Extract each line holding the word "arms" from the entries.

----- Source data

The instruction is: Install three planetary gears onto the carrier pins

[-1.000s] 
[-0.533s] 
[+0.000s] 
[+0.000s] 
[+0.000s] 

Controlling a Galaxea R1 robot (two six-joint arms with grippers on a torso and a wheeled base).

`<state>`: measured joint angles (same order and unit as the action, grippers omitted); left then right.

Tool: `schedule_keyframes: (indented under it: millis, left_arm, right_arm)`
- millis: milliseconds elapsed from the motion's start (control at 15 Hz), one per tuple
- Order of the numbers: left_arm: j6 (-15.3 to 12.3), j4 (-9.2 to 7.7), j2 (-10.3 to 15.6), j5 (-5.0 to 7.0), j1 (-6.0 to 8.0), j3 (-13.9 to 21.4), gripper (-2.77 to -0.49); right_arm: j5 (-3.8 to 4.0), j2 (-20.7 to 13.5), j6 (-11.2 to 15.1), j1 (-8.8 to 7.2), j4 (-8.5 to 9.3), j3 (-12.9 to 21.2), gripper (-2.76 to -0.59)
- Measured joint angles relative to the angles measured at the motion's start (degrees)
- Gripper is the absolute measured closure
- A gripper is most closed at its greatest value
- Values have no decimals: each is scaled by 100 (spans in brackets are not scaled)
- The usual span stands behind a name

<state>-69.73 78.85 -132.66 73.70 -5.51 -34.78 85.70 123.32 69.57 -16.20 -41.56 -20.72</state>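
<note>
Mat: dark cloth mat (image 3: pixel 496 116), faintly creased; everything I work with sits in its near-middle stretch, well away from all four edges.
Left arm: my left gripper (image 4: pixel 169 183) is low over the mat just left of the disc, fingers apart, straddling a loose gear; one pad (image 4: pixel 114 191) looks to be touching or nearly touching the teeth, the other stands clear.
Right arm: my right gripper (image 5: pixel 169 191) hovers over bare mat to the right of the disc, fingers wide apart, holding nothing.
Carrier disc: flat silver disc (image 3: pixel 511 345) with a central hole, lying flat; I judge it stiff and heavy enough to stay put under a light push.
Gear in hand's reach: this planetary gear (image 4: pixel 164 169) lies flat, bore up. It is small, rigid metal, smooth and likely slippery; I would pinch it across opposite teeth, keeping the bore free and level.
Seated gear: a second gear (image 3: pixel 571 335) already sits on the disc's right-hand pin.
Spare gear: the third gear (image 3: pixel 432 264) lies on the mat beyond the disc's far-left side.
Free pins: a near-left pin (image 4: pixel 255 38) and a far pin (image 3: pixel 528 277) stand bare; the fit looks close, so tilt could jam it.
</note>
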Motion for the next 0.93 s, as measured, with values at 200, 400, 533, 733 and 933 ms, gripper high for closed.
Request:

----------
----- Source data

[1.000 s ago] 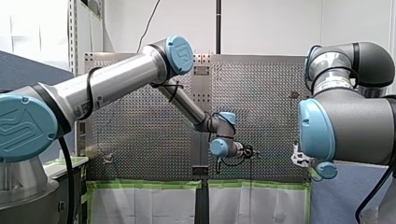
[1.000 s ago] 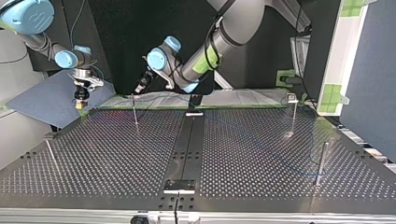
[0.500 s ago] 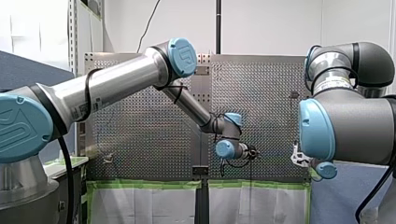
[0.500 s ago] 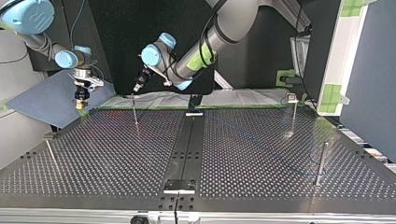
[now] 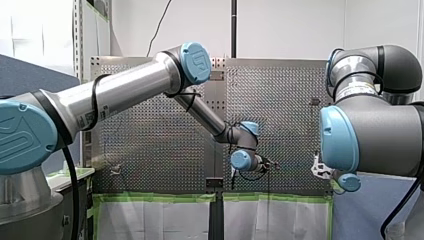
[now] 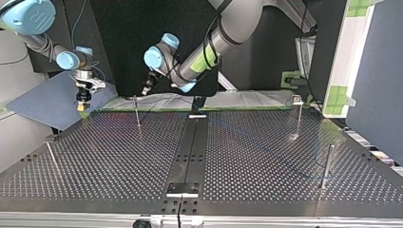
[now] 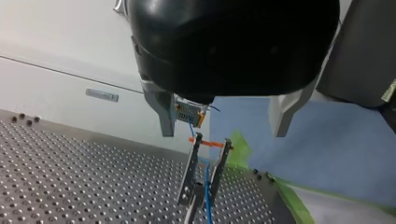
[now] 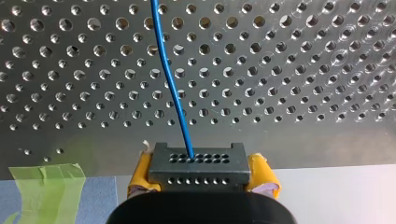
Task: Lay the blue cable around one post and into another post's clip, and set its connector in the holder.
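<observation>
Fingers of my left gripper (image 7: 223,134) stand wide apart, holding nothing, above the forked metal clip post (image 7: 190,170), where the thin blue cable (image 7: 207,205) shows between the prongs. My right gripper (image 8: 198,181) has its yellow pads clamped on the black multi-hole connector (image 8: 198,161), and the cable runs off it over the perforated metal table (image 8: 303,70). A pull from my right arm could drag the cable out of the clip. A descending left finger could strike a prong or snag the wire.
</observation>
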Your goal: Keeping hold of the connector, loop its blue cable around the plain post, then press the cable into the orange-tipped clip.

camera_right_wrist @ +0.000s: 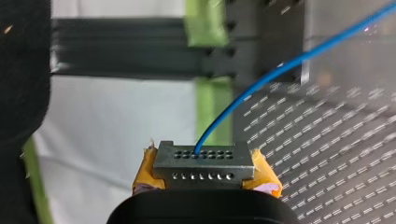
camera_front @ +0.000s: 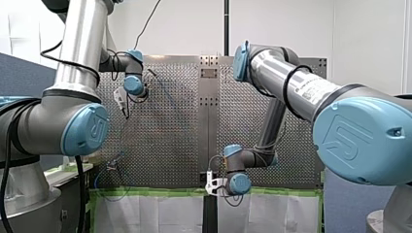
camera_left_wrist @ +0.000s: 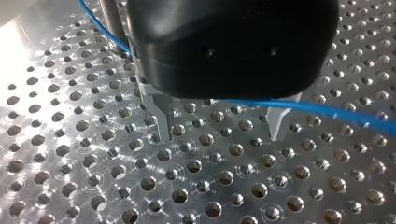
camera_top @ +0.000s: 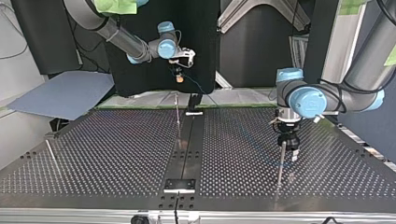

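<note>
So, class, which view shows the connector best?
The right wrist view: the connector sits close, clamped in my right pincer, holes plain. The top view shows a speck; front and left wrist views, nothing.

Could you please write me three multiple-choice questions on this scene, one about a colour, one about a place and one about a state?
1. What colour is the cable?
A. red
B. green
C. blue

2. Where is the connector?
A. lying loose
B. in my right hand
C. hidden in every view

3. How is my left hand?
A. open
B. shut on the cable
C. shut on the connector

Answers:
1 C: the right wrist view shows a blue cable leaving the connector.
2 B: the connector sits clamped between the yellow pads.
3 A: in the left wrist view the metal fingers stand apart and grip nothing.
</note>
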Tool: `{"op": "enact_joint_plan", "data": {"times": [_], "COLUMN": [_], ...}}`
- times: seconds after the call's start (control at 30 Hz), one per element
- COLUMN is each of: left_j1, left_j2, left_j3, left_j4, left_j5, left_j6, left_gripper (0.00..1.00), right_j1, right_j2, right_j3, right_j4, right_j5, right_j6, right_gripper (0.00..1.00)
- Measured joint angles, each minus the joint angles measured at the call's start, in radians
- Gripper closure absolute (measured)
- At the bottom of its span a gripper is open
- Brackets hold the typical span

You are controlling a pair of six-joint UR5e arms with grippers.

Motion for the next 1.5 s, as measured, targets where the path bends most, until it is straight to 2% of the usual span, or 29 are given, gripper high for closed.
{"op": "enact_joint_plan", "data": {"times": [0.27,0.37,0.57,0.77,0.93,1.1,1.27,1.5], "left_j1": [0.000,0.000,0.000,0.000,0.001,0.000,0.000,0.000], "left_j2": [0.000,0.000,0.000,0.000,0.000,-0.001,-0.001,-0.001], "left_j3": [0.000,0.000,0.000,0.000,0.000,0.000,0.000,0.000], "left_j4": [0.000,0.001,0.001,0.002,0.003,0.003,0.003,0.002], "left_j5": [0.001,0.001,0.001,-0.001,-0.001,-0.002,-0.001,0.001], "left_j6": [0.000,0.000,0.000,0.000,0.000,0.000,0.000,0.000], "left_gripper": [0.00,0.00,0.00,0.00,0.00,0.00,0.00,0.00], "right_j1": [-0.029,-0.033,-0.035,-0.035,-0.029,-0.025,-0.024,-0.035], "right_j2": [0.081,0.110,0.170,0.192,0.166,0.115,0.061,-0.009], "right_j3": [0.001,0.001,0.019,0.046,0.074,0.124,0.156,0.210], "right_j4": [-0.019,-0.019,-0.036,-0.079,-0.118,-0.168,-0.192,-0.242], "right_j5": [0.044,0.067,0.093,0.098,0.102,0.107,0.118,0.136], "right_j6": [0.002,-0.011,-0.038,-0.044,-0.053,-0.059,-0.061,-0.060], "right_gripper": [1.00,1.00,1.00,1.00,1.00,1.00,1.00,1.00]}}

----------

> **Answer section**
Controlling a Galaxea R1 robot (two six-joint arms with grippers on a torso and a wheeled base).
You are controlling a pair of six-joint UR5e arms with grippers.

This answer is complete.